Viviamo in un mondo sempre più digitale, ogni giorno, le nostre azioni, sono compiute, non solo dal vivo, ma anche e soprattutto tramite web, mezzo che ci consente di raggiungere persone anche dall’altra parte del mondo, di essere sempre reperibili, ovunque non siamo in un preciso momento.

Eppure, a volte, la burocrazia appare molto lenta, si muove tramite posta prioritaria, si muove su carta, la burocrazia che dovrebbe essere snella e veloce nei confronti del cittadino, spesso si rivela un intoppo duro da superare e a volte un macigno sulle spalle del cittadino.
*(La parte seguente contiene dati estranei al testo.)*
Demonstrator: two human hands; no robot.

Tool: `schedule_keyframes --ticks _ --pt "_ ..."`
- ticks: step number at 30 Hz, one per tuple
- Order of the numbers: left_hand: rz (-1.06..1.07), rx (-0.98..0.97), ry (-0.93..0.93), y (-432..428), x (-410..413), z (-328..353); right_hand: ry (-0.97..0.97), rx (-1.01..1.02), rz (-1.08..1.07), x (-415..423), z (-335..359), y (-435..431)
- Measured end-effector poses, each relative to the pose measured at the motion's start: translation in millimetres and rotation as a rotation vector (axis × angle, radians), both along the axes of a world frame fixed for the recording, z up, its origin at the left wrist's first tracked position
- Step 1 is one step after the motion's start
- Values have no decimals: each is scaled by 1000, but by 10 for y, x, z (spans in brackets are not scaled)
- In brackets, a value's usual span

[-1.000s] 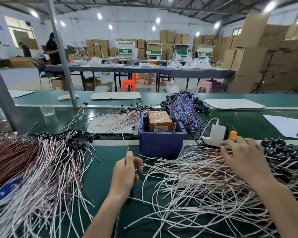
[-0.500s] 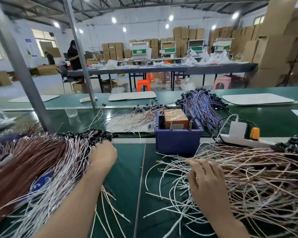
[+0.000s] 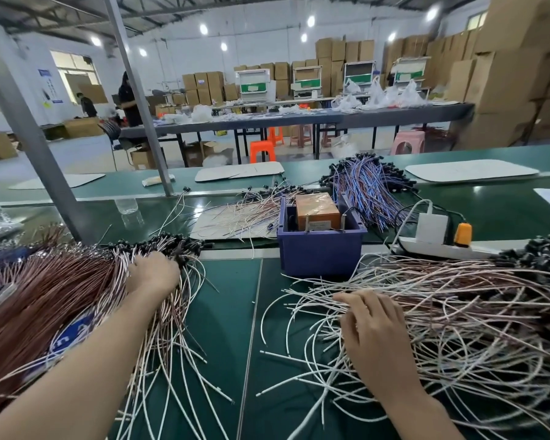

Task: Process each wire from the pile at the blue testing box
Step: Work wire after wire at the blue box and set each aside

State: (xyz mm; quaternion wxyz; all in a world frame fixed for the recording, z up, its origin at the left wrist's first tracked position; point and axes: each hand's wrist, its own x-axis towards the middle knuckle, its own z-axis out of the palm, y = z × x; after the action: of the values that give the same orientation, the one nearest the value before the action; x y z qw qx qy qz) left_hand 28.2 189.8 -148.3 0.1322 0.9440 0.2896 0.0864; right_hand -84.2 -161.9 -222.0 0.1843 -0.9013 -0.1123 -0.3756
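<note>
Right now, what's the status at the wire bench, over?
Left hand on left wire pile, fingers hidden. Right hand open on right wire pile. Blue box untouched, nothing blocking it.

Your open lane: bare green bench mat [image 3: 232, 315] between the brown-and-white wire heap [image 3: 61, 300] at left and the tangled white wire heap [image 3: 464, 315] at right. The blue plastic testing box [image 3: 319, 254] blocks its far end.

White-walled hall with ceiling lights [image 3: 203, 28], stacked cardboard boxes [image 3: 505, 77], a long grey table [image 3: 299, 120] and orange stools [image 3: 262, 150].
</note>
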Motion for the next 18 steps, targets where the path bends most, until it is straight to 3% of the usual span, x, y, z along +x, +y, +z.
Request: schedule_keyframes --ticks 2,4,5,7,9,10,14,17,18 --pt "-107 -143 -325 -132 -57 227 -27 19 -23 -18 57 6" --pt "-360 -287 -615 -422 -206 548 -28 46 -46 -45 171 77" --pt "-519 -307 -719 -618 -321 706 3 130 -13 -56 269 140" --pt "-829 -283 -805 -1060 -606 896 196 485 196 -54 563 296" --pt "-1067 -187 -756 -1484 -846 850 364 933 490 -32 869 436" --pt "-1155 -138 -693 -1663 -942 770 350 1084 547 -17 983 471" --pt "-1220 -213 -422 -1833 -1054 418 149 1322 449 4 1218 324" --pt "-1146 -142 -394 -1574 -975 315 196 1545 521 19 1127 2" --pt "-1145 -65 -406 -1507 -940 313 244 1515 528 11 1073 -69"
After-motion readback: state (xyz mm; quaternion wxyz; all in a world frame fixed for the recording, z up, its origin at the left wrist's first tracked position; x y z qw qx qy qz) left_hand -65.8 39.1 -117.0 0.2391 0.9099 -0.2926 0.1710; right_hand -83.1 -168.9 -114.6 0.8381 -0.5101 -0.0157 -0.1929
La notizia che vi diamo oggi, riportata anche su Il Messagero, forse non piacerà a tutti, ma di certo rappresenta un passo avanti a livello burocratico, che consentirà uno snellimento delle azioni negli uffici e un minor spreco di carta. Nei prossimi mesi, infatti, le multe potranno raggiungere i cittadini anche con una mail, in maniera rapida, diretta, e (in)dolore.

Una piattaforma ditale della P.a, su cui saranno ricevuti atti amministrativi come le multe e le comunicazioni dell’agenzia delle entrate, restano fuori da questo giro, per il momento, gli atti giudiziari.

A proporre tale cosa è il ministero dell’innovazione, con a capo Paola Pisano, con un emendamento alla manovra. Si tratta di un primo passo prima di arrivare a realizzare un vero e proprio domicilio digitale, virtuale, per ognuno di noi che consentirebbe di rintracciare le persone tramite il suo indirizzo web e non più il suo domicilio.

Qualcosa di veramente incredibile, il progetto, infatti, supera la PEC, ed è affidato a Pagopa, connesso, inoltre alla diffusione dell’identità digitale (SPID).

Qualcuno tempo fa parlava di far sì che gli utenti si potessero iscrivere ai social network solo tramite carta d’identità, ora pare essere arrivato il momento, invece, di una casa digitale cui reperire atti, notifiche, e multe ad ognuno di noi. In futuro chissà.